→ What you are asked to do
Output all records exactly, with no images.

→ Dataset records

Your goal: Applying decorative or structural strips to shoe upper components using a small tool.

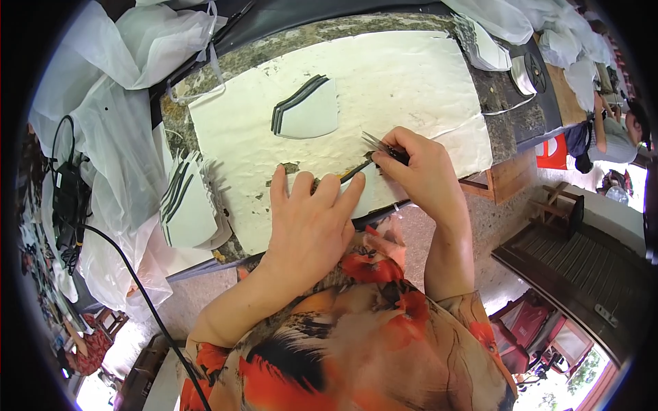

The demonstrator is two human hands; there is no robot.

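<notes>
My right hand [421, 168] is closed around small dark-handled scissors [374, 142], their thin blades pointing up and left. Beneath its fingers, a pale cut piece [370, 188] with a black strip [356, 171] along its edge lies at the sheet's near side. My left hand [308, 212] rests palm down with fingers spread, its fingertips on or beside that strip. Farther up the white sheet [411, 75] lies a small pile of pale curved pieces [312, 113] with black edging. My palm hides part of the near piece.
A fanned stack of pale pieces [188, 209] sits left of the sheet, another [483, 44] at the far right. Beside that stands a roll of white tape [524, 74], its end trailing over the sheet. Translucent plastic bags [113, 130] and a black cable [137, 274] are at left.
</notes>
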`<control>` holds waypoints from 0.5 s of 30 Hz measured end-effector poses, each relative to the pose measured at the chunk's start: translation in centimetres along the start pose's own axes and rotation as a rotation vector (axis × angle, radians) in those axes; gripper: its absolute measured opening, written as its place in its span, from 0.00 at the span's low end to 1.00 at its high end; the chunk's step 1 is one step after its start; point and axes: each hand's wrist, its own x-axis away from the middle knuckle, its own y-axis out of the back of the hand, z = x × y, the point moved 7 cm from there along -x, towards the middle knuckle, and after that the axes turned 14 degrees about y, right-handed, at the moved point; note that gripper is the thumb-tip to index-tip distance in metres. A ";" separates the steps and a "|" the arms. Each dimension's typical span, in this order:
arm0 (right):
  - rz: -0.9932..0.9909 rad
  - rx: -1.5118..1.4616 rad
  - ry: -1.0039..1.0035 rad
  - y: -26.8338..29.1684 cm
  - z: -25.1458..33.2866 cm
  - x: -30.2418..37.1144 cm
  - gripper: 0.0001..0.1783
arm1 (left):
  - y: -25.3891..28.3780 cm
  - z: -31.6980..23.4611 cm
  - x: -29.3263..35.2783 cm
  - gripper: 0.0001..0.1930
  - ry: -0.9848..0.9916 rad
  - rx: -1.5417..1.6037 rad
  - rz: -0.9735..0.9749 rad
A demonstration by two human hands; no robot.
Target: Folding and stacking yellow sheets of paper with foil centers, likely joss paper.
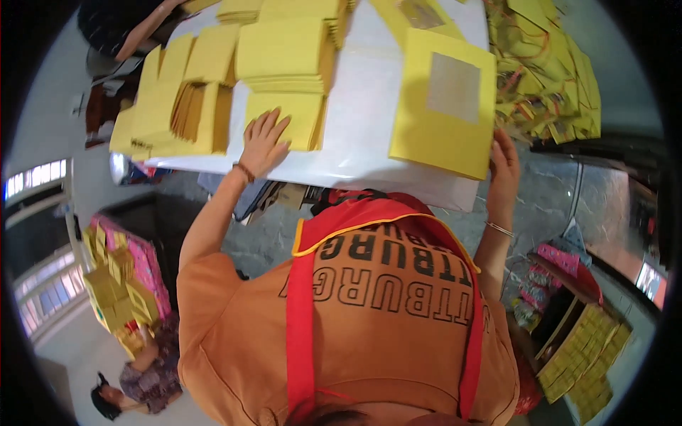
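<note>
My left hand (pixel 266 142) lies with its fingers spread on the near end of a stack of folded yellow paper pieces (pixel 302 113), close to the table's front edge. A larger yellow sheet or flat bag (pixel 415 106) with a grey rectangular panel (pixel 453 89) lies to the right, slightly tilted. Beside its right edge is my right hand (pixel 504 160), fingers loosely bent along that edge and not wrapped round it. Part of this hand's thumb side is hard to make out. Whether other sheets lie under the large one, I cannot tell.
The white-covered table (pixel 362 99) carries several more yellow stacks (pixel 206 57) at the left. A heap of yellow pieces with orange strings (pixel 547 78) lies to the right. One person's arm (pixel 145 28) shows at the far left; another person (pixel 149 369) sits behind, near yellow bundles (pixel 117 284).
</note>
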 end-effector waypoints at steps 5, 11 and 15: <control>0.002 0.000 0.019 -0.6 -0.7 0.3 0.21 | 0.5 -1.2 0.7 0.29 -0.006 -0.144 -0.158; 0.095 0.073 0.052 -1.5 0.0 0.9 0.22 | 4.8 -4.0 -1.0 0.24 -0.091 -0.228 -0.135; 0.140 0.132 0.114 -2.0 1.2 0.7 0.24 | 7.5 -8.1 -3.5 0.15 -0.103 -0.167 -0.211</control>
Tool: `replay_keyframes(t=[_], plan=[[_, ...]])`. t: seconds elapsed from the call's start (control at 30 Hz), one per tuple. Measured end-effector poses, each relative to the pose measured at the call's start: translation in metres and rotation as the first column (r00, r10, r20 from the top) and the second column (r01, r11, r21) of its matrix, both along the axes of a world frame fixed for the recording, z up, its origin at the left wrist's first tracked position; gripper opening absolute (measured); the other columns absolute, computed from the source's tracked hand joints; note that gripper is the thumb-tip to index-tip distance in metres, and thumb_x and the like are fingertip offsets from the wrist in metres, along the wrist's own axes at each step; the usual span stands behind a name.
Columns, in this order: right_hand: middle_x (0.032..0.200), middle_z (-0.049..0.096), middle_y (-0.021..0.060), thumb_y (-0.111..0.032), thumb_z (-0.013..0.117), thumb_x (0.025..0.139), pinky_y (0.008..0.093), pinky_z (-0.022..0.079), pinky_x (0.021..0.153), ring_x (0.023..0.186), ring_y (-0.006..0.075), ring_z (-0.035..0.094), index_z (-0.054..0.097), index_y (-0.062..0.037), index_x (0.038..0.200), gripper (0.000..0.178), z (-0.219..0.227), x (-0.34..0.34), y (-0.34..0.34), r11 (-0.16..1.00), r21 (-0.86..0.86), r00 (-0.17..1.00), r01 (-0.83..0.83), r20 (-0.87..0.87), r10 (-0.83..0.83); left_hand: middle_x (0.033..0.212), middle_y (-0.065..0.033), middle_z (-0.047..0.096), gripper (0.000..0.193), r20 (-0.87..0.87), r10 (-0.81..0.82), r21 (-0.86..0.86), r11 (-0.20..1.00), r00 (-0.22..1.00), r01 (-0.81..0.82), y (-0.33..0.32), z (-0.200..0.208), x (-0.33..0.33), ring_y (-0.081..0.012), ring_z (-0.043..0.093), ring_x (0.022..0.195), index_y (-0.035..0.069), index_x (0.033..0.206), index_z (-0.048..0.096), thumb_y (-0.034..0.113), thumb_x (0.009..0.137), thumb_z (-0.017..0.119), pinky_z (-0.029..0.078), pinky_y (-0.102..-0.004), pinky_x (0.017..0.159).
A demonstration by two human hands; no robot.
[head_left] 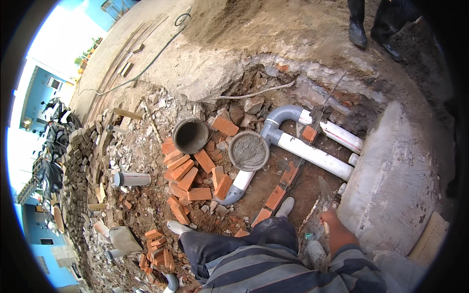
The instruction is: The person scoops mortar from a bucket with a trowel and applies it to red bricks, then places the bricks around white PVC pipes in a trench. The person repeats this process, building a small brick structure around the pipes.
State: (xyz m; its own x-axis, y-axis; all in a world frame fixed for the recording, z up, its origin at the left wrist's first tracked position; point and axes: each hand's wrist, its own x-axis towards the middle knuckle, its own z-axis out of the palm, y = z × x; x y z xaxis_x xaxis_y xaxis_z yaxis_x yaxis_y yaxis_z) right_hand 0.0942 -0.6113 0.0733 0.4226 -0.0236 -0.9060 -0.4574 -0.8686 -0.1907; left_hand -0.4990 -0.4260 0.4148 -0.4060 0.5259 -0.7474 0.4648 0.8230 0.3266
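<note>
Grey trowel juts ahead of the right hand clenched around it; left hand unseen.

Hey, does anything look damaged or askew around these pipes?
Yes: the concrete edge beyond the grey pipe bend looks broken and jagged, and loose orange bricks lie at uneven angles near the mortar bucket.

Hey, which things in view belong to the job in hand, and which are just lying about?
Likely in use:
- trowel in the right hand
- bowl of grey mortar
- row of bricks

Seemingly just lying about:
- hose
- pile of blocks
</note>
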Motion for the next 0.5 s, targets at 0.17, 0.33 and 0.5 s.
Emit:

→ Result of the task
Your goal: Applying decorative or structural strips to shoe upper components using a small tool.


The demonstrator is two human hands; there is no robot.

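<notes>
My right hand [421, 168] is closed around small dark-handled scissors [374, 142], their thin blades pointing up and left. Beneath its fingers, a pale cut piece [370, 188] with a black strip [356, 171] along its edge lies at the sheet's near side. My left hand [308, 212] rests palm down with fingers spread, its fingertips on or beside that strip. Farther up the white sheet [411, 75] lies a small pile of pale curved pieces [312, 113] with black edging. My palm hides part of the near piece.
A fanned stack of pale pieces [188, 209] sits left of the sheet, another [483, 44] at the far right. Beside that stands a roll of white tape [524, 74], its end trailing over the sheet. Translucent plastic bags [113, 130] and a black cable [137, 274] are at left.
</notes>
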`<control>` holds waypoints from 0.5 s of 30 Hz measured end-effector poses, each relative to the pose measured at the chunk's start: translation in centimetres along the start pose's own axes and rotation as a rotation vector (axis × angle, radians) in those axes; gripper: its absolute measured opening, written as its place in its span, from 0.00 at the span's low end to 1.00 at its high end; the chunk's step 1 is one step after its start; point and axes: each hand's wrist, its own x-axis away from the middle knuckle, its own y-axis out of the back of the hand, z = x × y, the point moved 7 cm from there along -x, towards the middle knuckle, and after that the axes turned 14 degrees about y, right-handed, at the moved point; note that gripper is the thumb-tip to index-tip distance in metres. A ";" separates the steps and a "|" the arms. Each dimension's typical span, in this order:
arm0 (right):
  - rz: -0.9932..0.9909 rad
  - rx: -1.5118..1.4616 rad
  - ry: -1.0039..1.0035 rad
  - y: -26.8338..29.1684 cm
  - z: -25.1458..33.2866 cm
  - x: -30.2418..37.1144 cm
  - gripper: 0.0001..0.1783
arm1 (left):
  - y: -25.3891..28.3780 cm
  - z: -31.6980..23.4611 cm
  - x: -29.3263..35.2783 cm
  - gripper: 0.0001..0.1930
  - ry: -0.9848..0.9916 rad
  - rx: -1.5417..1.6037 rad
  - rz: -0.9735..0.9749 rad
A demonstration by two human hands; no robot.
Target: Folding and stacking yellow sheets of paper with foil centers, likely joss paper.
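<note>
My left hand (pixel 266 142) lies with its fingers spread on the near end of a stack of folded yellow paper pieces (pixel 302 113), close to the table's front edge. A larger yellow sheet or flat bag (pixel 415 106) with a grey rectangular panel (pixel 453 89) lies to the right, slightly tilted. Beside its right edge is my right hand (pixel 504 160), fingers loosely bent along that edge and not wrapped round it. Part of this hand's thumb side is hard to make out. Whether other sheets lie under the large one, I cannot tell.
The white-covered table (pixel 362 99) carries several more yellow stacks (pixel 206 57) at the left. A heap of yellow pieces with orange strings (pixel 547 78) lies to the right. One person's arm (pixel 145 28) shows at the far left; another person (pixel 149 369) sits behind, near yellow bundles (pixel 117 284).
</note>
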 end-effector waypoints at steps 5, 11 and 15: <control>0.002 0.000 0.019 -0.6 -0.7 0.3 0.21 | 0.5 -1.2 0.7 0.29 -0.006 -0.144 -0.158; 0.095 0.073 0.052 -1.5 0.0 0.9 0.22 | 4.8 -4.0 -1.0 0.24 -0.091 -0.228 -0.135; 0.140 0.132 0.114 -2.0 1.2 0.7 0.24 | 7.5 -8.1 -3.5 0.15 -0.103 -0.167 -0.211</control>
Tool: `replay_keyframes(t=[_], plan=[[_, ...]])`. t: seconds elapsed from the call's start (control at 30 Hz), one per tuple. Measured end-effector poses, each relative to the pose measured at the call's start: translation in metres and rotation as the first column (r00, r10, r20 from the top) and the second column (r01, r11, r21) of its matrix, both along the axes of a world frame fixed for the recording, z up, its origin at the left wrist's first tracked position; gripper opening absolute (measured); the other columns absolute, computed from the source's tracked hand joints; note that gripper is the thumb-tip to index-tip distance in metres, and thumb_x and the like are fingertip offsets from the wrist in metres, along the wrist's own axes at each step; the usual span stands behind a name.
Columns, in this order: right_hand: middle_x (0.032..0.200), middle_z (-0.049..0.096), middle_y (-0.021..0.060), thumb_y (-0.111..0.032), thumb_z (-0.013..0.117), thumb_x (0.025..0.139), pinky_y (0.008..0.093), pinky_z (-0.022..0.079), pinky_x (0.021..0.153), ring_x (0.023..0.186), ring_y (-0.006..0.075), ring_z (-0.035..0.094), index_z (-0.054..0.097), index_y (-0.062..0.037), index_x (0.038..0.200), gripper (0.000..0.178), z (-0.219..0.227), x (-0.34..0.34), y (-0.34..0.34), r11 (-0.16..1.00), r21 (-0.86..0.86), r00 (-0.17..1.00), r01 (-0.83..0.83), r20 (-0.87..0.87), r10 (-0.83..0.83); left_hand: middle_x (0.033..0.212), middle_y (-0.065..0.033), middle_z (-0.047..0.096), gripper (0.000..0.193), r20 (-0.87..0.87), r10 (-0.81..0.82), r21 (-0.86..0.86), r11 (-0.20..1.00), r00 (-0.22..1.00), r01 (-0.81..0.82), y (-0.33..0.32), z (-0.200..0.208), x (-0.33..0.33), ring_y (-0.081..0.012), ring_z (-0.043..0.093), ring_x (0.022..0.195), index_y (-0.035..0.069), index_x (0.033..0.206), index_z (-0.048..0.096), thumb_y (-0.034..0.113), thumb_x (0.009..0.137), thumb_z (-0.017..0.119), pinky_z (-0.029..0.078), pinky_y (-0.102..-0.004), pinky_x (0.017..0.159).
A demonstration by two human hands; no robot.
[head_left] 
The instruction is: The person scoops mortar from a bucket with a trowel and applies it to red bricks, then places the bricks around white PVC pipes in a trench. The person repeats this process, building a small brick structure around the pipes.
State: (xyz m; its own x-axis, y-axis; all in a world frame fixed for the recording, z up, its origin at the left wrist's first tracked position; point and axes: each hand's wrist, its own x-axis towards the middle knuckle, its own z-axis out of the palm, y = z × x; x y z xaxis_x xaxis_y xaxis_z yaxis_x yaxis_y yaxis_z) right_hand 0.0942 -0.6113 0.0733 0.4226 -0.0236 -0.9060 -0.4574 -0.8686 -0.1907; left_hand -0.4990 -0.4260 0.4148 -0.4060 0.5259 -0.7474 0.4648 0.8230 0.3266
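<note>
Grey trowel juts ahead of the right hand clenched around it; left hand unseen.

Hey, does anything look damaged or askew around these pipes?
Yes: the concrete edge beyond the grey pipe bend looks broken and jagged, and loose orange bricks lie at uneven angles near the mortar bucket.

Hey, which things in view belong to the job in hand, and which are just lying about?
Likely in use:
- trowel in the right hand
- bowl of grey mortar
- row of bricks

Seemingly just lying about:
- hose
- pile of blocks
</note>
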Motion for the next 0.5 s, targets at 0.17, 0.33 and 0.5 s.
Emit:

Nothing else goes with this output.